Erattakulangara Subin, Kelat Karthika, Meyer David, Priya Sarv, Lingala Sajan Goud
Roy J. Carver Department of Biomedical Engineering, University of Iowa, Iowa City, IA 52242, USA.
Janette Ogg Voice Research Center, Shenandoah University, Winchester, VA 22601, USA.
Bioengineering (Basel). 2023 May 22;10(5):623. doi: 10.3390/bioengineering10050623.
Dynamic magnetic resonance imaging has emerged as a powerful modality for investigating upper-airway function during speech production. Analyzing the changes in the vocal tract airspace, including the position of soft-tissue articulators (e.g., the tongue and velum), enhances our understanding of speech production. The advent of various fast speech MRI protocols based on sparse sampling and constrained reconstruction has led to the creation of dynamic speech MRI datasets on the order of 80-100 image frames/second. In this paper, we propose a stacked transfer learning U-NET model to segment the deforming vocal tract in 2D mid-sagittal slices of dynamic speech MRI. Our approach leverages (a) low- and mid-level features and (b) high-level features. The low- and mid-level features are derived from models pre-trained on labeled open-source brain tumor MR and lung CT datasets, and an in-house airway labeled dataset. The high-level features are derived from labeled protocol-specific MR images. The applicability of our approach to segmenting dynamic datasets is demonstrated in data acquired from three fast speech MRI protocols: Protocol 1: 3 T-based radial acquisition scheme coupled with a non-linear temporal regularizer, where speakers were producing French speech tokens; Protocol 2: 1.5 T-based uniform density spiral acquisition scheme coupled with a temporal finite difference (FD) sparsity regularization, where speakers were producing fluent speech tokens in English, and Protocol 3: 3 T-based variable density spiral acquisition scheme coupled with manifold regularization, where speakers were producing various speech tokens from the International Phonetic Alphabetic (IPA). Segments from our approach were compared to those from an expert human user (a vocologist), and the conventional U-NET model without transfer learning. Segmentations from a second expert human user (a radiologist) were used as ground truth. Evaluations were performed using the quantitative DICE similarity metric, the Hausdorff distance metric, and segmentation count metric. This approach was successfully adapted to different speech MRI protocols with only a handful of protocol-specific images (e.g., of the order of 20 images), and provided accurate segmentations similar to those of an expert human.

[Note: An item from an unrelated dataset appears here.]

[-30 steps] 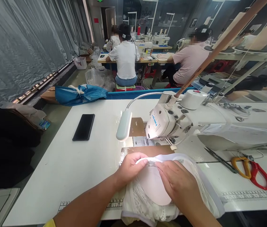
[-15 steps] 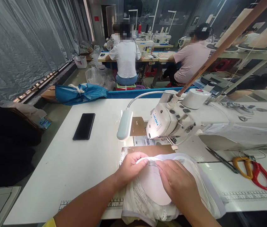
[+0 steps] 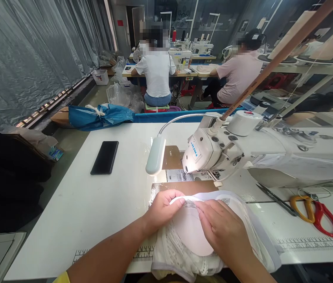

动态磁共振成像已成为研究言语产生过程中上呼吸道功能的一种强大方法。分析声道空域的变化,包括软组织发音器官(如舌头和软腭)的位置,有助于我们更好地理解言语产生过程。基于稀疏采样和约束重建的各种快速言语MRI协议的出现,使得能够创建每秒80 - 100帧图像的动态言语MRI数据集。在本文中,我们提出了一种堆叠式迁移学习U-NET模型,用于在动态言语MRI的二维正中矢状切片中分割变形的声道。我们的方法利用了(a)低层次和中间层次特征以及(b)高层次特征。低层次和中间层次特征来自于在标记的开源脑肿瘤MR和肺部CT数据集以及内部气道标记数据集上预训练的模型。高层次特征来自于标记的特定协议MR图像。我们的方法在分割动态数据集方面的适用性在从三种快速言语MRI协议获取的数据中得到了证明:协议1:基于3T的径向采集方案,结合非线性时间正则化,受试者说的是法语语音样本;协议2:基于1.5T的均匀密度螺旋采集方案,结合时间有限差分(FD)稀疏正则化,受试者说的是流利的英语语音样本;协议3:基于3T的可变密度螺旋采集方案,结合流形正则化,受试者说的是国际音标(IPA)中的各种语音样本。我们方法得到的分割结果与专家用户(一名嗓音专家)以及未进行迁移学习的传统U-NET模型的分割结果进行了比较。来自第二名专家用户(一名放射科医生)的分割结果用作真实参考。使用定量的DICE相似性度量、豪斯多夫距离度量和分割计数度量进行评估。这种方法仅用少量特定协议的图像(例如大约20张图像)就成功适用于不同的言语MRI协议,并提供了与专家类似的准确分割结果。